I mean, realistically, where was it going to get me? It’s not like I headed off to college to become a doctor or a lawyer or anything like that. I’m a fairly smart guy, but not that smart. And I wasn’t going to ride a football scholarship or something into fame and fortune. I’m good at sports, but not that good. Nah, most likely I would’ve picked up some three-year degree and eventually worked it into some kind of mid-range job. What then? Some cog working in marketing for a mid-sized firm in a mid-sized city? Forty years of different jobs where, if I work really, really hard I help somebody else make a bit more money by helping them sell stuff people don’t really need? Screw that. If the Inn showed me anything, it’s that there’s bigger shit going on in the world.
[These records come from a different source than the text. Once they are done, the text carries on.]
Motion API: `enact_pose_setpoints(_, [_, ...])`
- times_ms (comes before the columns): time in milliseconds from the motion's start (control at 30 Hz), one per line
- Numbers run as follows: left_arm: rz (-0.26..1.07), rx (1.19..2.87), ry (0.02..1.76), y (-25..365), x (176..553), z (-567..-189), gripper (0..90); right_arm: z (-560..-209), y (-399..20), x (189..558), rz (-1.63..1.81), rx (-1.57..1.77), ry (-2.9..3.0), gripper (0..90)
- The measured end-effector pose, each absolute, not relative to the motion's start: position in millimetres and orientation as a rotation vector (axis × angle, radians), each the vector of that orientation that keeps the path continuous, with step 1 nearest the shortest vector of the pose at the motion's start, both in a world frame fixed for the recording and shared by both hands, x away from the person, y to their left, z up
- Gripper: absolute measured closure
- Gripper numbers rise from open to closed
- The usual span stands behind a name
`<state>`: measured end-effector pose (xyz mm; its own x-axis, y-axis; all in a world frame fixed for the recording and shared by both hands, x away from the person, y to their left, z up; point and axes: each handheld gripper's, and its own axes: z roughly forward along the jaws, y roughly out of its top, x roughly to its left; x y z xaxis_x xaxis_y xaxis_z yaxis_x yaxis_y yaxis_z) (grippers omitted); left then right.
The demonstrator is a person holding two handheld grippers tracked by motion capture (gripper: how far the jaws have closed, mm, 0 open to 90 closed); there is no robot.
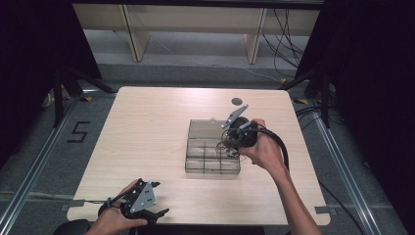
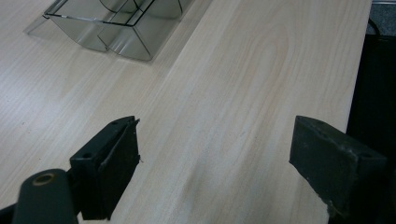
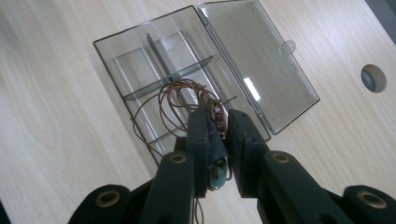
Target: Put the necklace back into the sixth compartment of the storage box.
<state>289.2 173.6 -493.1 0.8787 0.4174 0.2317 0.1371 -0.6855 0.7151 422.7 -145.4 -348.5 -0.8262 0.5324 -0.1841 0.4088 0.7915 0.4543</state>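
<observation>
The right gripper (image 3: 217, 128) hangs above the clear compartment box (image 3: 154, 70), clamped on a beaded cord necklace (image 3: 175, 100); the box's lid (image 3: 257, 60) lies open on the table (image 1: 147, 132); the left gripper (image 2: 215, 154) rests jaws apart at the near edge

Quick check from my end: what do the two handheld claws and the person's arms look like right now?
Both are black two-jaw tools. The left claw carries a grey three-cornered plate with small holes; its flat rectangular pads look worn. The right claw shows brass-coloured pivot rivets, a grey plate and a thick black cable trailing off. Forearms are bare, no sleeves visible.
</observation>
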Motion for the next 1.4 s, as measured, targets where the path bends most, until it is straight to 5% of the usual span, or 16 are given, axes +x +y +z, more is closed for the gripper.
enact_pose_setpoints(1400, [0.485, 2.294, 0.414, 173, 289, -495, 15.2, -422, -161, 440, 0.464, 0.802, 2.836, 79.8])
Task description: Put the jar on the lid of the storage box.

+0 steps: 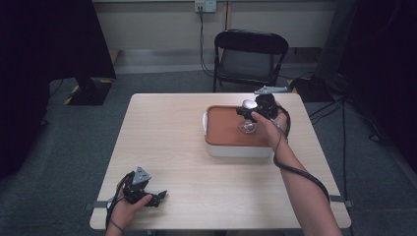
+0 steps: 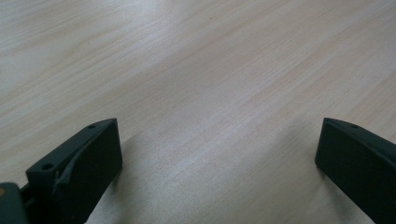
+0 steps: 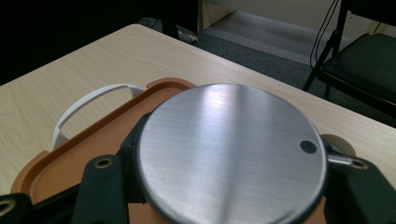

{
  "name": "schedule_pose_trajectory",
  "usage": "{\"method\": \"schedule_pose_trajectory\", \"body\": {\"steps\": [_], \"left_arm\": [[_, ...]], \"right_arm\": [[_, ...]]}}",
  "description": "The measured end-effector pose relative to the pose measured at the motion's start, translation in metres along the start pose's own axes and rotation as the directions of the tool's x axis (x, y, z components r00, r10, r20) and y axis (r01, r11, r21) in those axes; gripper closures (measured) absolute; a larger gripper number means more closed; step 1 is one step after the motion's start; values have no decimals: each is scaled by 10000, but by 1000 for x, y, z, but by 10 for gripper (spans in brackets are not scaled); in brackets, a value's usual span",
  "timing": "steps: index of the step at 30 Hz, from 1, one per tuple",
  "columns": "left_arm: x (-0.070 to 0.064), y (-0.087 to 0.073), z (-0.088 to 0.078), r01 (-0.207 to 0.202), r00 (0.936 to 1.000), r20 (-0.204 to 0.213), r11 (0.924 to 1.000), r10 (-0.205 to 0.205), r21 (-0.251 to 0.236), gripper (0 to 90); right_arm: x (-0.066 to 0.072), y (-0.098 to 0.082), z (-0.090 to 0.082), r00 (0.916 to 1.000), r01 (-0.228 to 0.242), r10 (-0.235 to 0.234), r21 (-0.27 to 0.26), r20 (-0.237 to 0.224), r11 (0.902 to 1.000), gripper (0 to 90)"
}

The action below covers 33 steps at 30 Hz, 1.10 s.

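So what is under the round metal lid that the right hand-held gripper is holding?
Under the metal lid lies the orange tray top of a white box. A clear glass thing sits below, partly covered.

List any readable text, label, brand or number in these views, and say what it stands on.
None can be read.
The round metal lid held in the right gripper is bare brushed metal with one small hole.
The orange-topped white box, the table and the left gripper carry no print.
The wall socket is too small to tell.
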<state>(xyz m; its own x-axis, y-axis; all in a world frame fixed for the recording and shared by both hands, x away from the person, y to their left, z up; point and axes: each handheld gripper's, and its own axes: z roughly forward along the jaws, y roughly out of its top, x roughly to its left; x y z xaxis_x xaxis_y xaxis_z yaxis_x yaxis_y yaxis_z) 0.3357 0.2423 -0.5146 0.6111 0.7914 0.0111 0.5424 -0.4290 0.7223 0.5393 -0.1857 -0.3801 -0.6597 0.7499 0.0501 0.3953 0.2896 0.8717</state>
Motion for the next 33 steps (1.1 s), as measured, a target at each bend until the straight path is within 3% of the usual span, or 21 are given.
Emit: {"method": "schedule_pose_trajectory", "body": {"steps": [15, 18, 20, 23, 33], "left_arm": [[0, 0, 0, 0, 10000, 0, 10000, 0, 0, 2], [0, 0, 0, 2, 10000, 0, 10000, -2, -2, 2], [0, 0, 0, 4, 10000, 1, 10000, -4, -1, 2], [0, 0, 0, 0, 10000, 0, 10000, 0, 0, 3], [0, 0, 0, 2, 10000, 1, 10000, -2, 0, 3]], "right_arm": [[2, -1, -4, 9999, 45, -48, 250, 113, 9997, 361], [2, -1, -4, 9999, 42, -45, 279, 135, 9996, 315], [1, -1, -5, 9998, -157, 153, 284, 151, 9995, 204], [1, 0, -6, 9997, -160, 154, 302, 202, 9994, 131], [1, -2, -13, 9989, -305, 297, 207, 361, 9993, 25]]}}
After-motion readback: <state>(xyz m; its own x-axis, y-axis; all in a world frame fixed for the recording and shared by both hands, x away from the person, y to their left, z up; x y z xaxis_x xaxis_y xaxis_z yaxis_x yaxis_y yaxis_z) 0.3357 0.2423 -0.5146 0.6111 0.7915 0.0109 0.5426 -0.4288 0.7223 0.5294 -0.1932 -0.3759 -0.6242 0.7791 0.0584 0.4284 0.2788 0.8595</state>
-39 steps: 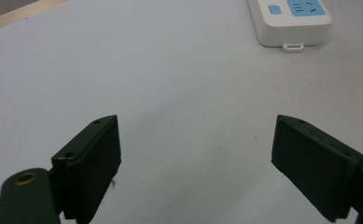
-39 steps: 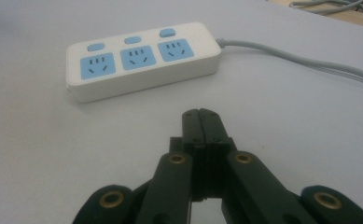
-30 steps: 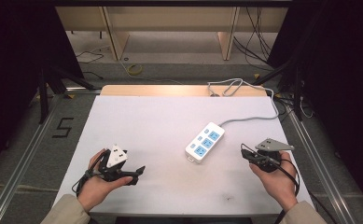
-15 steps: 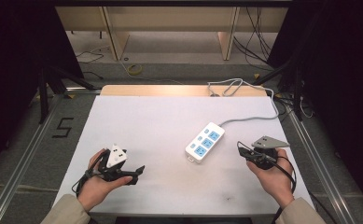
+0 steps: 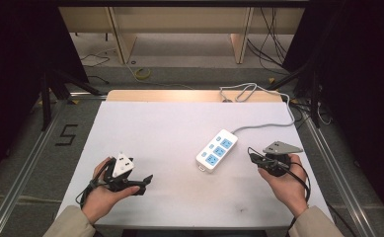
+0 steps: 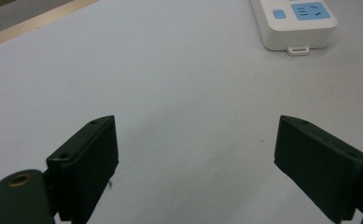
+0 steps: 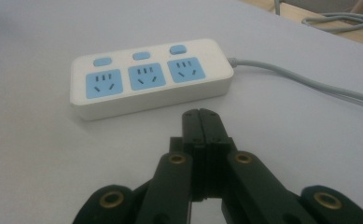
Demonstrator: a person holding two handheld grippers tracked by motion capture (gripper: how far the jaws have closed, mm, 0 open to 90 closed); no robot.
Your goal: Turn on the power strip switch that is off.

Hell, there was bigger shit going on right beneath my nose that I’d turned a blind eye to. Stuff that needs to be set right.

There’s nothing more important than family. Nothing. And there’s nothing I wouldn’t do to help my family. It took eight months as a sixteen year-old girl to teach me that.

1 comment:

Scott said...

Wow, I'll say it's good of you to check in again... sounds like you've really grown since the whoel experience. Interesting!